Data:
—————

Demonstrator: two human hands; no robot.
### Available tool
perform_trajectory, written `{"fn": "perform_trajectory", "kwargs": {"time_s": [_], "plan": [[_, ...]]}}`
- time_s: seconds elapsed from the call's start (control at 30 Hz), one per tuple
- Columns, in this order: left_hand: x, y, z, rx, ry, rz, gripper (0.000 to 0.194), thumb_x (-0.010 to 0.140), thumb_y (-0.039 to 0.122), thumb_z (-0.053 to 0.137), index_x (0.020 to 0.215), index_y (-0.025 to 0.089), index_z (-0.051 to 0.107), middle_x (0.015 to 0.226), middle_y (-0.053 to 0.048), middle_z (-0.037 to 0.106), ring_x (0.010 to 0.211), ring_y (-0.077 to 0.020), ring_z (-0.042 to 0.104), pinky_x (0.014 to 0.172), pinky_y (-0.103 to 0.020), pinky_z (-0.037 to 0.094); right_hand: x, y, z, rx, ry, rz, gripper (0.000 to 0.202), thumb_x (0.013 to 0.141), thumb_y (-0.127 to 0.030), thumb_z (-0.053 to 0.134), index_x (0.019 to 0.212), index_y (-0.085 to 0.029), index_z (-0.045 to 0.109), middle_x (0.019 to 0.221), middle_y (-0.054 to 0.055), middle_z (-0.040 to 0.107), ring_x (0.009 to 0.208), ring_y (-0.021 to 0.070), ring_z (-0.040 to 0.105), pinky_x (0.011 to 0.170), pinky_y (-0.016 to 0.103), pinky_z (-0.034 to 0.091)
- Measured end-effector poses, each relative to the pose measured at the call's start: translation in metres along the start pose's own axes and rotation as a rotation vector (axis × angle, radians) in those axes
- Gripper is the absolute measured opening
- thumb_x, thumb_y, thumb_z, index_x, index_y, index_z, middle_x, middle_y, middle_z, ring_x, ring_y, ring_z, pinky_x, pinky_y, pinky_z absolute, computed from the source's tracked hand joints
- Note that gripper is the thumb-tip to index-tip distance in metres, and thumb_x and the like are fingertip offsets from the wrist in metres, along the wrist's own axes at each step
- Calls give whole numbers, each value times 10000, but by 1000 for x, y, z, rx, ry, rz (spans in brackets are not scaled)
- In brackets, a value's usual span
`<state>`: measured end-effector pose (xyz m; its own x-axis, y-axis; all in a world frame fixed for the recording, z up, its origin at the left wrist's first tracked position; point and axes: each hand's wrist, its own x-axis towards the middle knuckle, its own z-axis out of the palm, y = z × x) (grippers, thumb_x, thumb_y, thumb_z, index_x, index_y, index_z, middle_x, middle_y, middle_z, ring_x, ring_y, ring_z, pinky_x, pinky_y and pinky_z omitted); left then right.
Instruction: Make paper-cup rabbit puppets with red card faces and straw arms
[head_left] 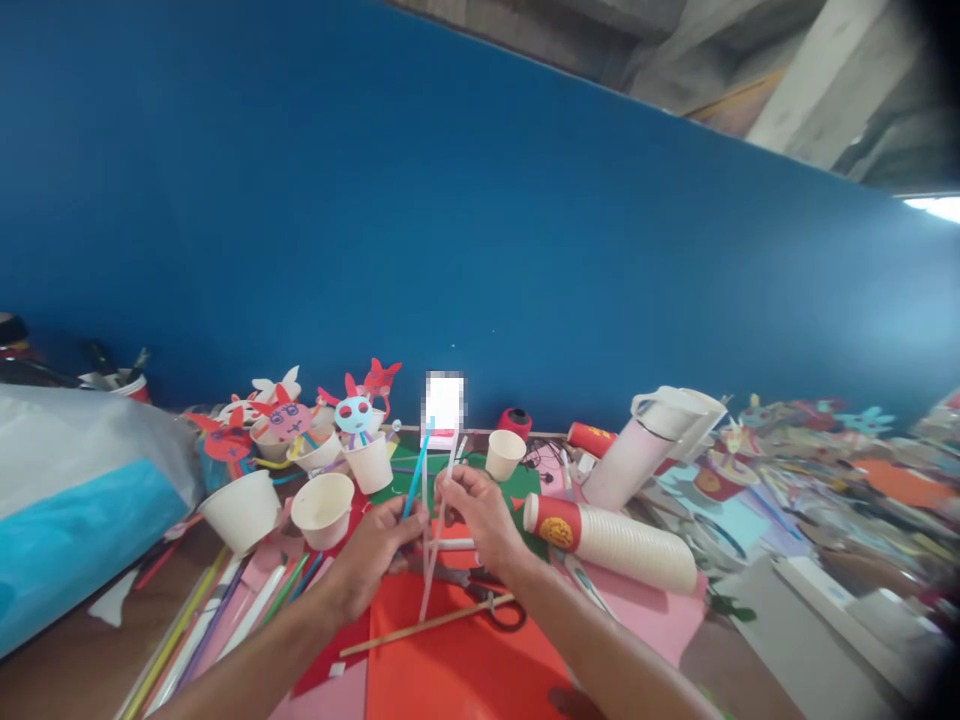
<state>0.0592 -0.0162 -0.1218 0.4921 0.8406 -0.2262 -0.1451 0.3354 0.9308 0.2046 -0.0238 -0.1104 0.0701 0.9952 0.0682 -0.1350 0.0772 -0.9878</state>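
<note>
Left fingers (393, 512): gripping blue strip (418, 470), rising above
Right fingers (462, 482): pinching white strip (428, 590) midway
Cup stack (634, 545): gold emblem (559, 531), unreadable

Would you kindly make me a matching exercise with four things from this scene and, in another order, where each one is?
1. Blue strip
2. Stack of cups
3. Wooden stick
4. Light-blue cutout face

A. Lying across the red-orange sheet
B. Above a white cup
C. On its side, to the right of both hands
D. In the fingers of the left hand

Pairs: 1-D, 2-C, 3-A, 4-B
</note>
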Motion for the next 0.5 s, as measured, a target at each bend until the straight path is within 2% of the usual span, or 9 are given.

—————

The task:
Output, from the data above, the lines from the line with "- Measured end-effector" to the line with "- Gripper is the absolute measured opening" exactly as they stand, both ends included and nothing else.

Solved problem:
- Measured end-effector poses, each relative to the pose measured at the call's start: translation in metres along the start pose's own axes and rotation as a rotation vector (axis × angle, radians) in those axes
- Gripper is the absolute measured opening

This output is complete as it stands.